General aspects of PRO data collection and use
Finally, we asked the health professionals whether they believe that PRO questionnaires are useful for obtaining information about the health status and well-being of their patients. If the answer was positive, we posed follow-up questions on the use of PROs in clinical practice (e.g., “How often would you like to receive PRO information about a patient during treatment?”; “Do you think it is useful to have access to PRO results via the electronic medical record?”). If the initial response regarding usefulness of PROs was negative, they were asked to explain their rating.
Statistical analyses
We used descriptive statistics for sociodemographics, clinical data, and the general questions. For each question assessing understanding, we calculated the percentage of participants with a correct answer. In addition, we calculated the mean number of correct answers for questions on the understanding of absolute scores, for questions on change over all four time points, for questions on specific change and a total score of all correct answers. For patients, the maximum number of correct answers was 12 (4 domains × 3 questions) and for health professionals 6 (2 domains × 3 questions). We used Kruskal–Wallis tests to compare the number of correct answers to the questions assessing absolute scores, overall change, and specific change as a function of the graphical presentation styles. We used the Mann–Whitney U test to assess differences in understanding as a function of profession (medical specialists versus nurses and other health professionals combined).

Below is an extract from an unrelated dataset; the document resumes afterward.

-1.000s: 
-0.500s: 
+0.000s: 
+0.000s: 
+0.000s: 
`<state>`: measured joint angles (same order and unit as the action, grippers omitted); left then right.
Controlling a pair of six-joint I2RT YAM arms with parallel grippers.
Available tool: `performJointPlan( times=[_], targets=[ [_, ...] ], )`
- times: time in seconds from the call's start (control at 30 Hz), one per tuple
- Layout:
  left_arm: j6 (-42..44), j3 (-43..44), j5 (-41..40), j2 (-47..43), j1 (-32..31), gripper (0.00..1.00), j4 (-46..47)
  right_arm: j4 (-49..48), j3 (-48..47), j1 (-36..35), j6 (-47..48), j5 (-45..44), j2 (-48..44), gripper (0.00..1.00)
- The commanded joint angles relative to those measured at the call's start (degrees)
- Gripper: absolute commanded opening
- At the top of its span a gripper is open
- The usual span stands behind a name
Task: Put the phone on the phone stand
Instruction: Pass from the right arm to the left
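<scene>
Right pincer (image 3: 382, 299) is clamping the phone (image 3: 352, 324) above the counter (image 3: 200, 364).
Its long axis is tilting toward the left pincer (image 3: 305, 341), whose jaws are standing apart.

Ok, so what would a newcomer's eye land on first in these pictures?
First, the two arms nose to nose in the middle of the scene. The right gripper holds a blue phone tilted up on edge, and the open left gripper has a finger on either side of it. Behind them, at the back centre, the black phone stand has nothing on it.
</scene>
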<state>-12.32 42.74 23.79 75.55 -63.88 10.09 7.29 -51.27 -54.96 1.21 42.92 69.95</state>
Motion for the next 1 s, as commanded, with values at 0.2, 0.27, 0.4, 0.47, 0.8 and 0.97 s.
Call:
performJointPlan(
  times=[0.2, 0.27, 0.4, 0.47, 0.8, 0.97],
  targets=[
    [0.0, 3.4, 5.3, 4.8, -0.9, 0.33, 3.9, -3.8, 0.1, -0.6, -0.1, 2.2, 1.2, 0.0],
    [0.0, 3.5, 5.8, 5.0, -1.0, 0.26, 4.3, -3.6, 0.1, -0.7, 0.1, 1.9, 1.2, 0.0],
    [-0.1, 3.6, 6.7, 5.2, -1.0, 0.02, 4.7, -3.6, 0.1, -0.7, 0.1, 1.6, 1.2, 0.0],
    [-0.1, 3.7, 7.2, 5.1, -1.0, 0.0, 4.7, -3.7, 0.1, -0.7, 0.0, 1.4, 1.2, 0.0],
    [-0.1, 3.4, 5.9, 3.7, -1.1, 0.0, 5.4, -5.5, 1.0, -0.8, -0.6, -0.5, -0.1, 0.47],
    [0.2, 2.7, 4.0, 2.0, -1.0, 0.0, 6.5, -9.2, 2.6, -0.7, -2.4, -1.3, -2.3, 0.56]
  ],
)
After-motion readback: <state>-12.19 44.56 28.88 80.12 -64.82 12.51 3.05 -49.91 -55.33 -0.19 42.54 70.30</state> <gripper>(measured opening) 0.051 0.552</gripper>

Using t-tests, we compared differences in understanding of functioning scales and symptom scales, in understanding of professionals with and without previous experience with PROs, in understanding of men versus women, and in understanding of younger versus older participants. One-way ANOVA was used to test whether objective understanding was influenced by educational level. We calculated the percentage of respondents who expressed a preference for each of the graphical presentation styles and used the Chi-square statistic to assess differences in preferences. We considered p-values below 0.05 to be statistically significant. All analyses were performed using the Statistical Package for the Social Sciences (SPSS) version 22.
Results
Patient survey
Sociodemographics
A total of 548 patients participated (the Netherlands N = 236, Austria N = 151, Poland N = 100, the UK N = 61). The mean age was 60.6 years (SD 12.3), and 54 % was female. The most common diagnoses were breast cancer (25.7 %), colorectal cancer (12.8 %), and lung cancer (11.7 %), and 61.2 % of patients had UICC stage III or IV disease. Approximately three-quarter of the patients were on active treatment at the time they completed the questionnaire. Further patient characteristics are shown in Table 1.
Table 1.
Age | |
Mean (SD) | 60.6 (12.3) |
Range | 19–89 |
Sex | |
Female | 54.0 % |
Male | 46.0 % |
Education | |
Compulsory or less | 31.2 % |
Post compulsory | 41.6 % |
University or college | 27.3 % |
Employment status | |
Full-time job | 20.4 % |
Part-time job | 10.2 % |
Homemaker | 7.4 % |
Retired | 36.3 % |
Unemployed | 3.7 % |
Student | 0.2 % |
Other | 11.8 % |
UICC stage | |
I | 9.9 % |
II | 28.9 % |
III | 24.4 % |
IV | 36.8 % |
Cancer site (primary) | |
Breast cancer | 25.7 % |
Colorectal cancer | 12.8 % |
Lung cancer | 11.7 % |
Head and neck cancer | 8.0 % |
Prostate cancer | 7.4 % |
Non-Hodgkin lymphoma | 7.3 % |
Stomach/esophageal cancer | 6.6 % |
Gynecologic cancer | 6.0 % |
Other | 14.5 % |
Treatment status | |
On-treatment | 74.3 % |
Off-treatment | 25.7 % |
Graphical presentation styles
Randomized allocation of patients to the five graphical presentation styles resulted in 20.6 % of the patients receiving non-colored bar charts, 21.7 % receiving non-colored line charts, 19.7 % receiving colored bar charts, 18.6 % receiving colored line charts, and 19.3 % receiving heat maps (see Fig. 2a–e).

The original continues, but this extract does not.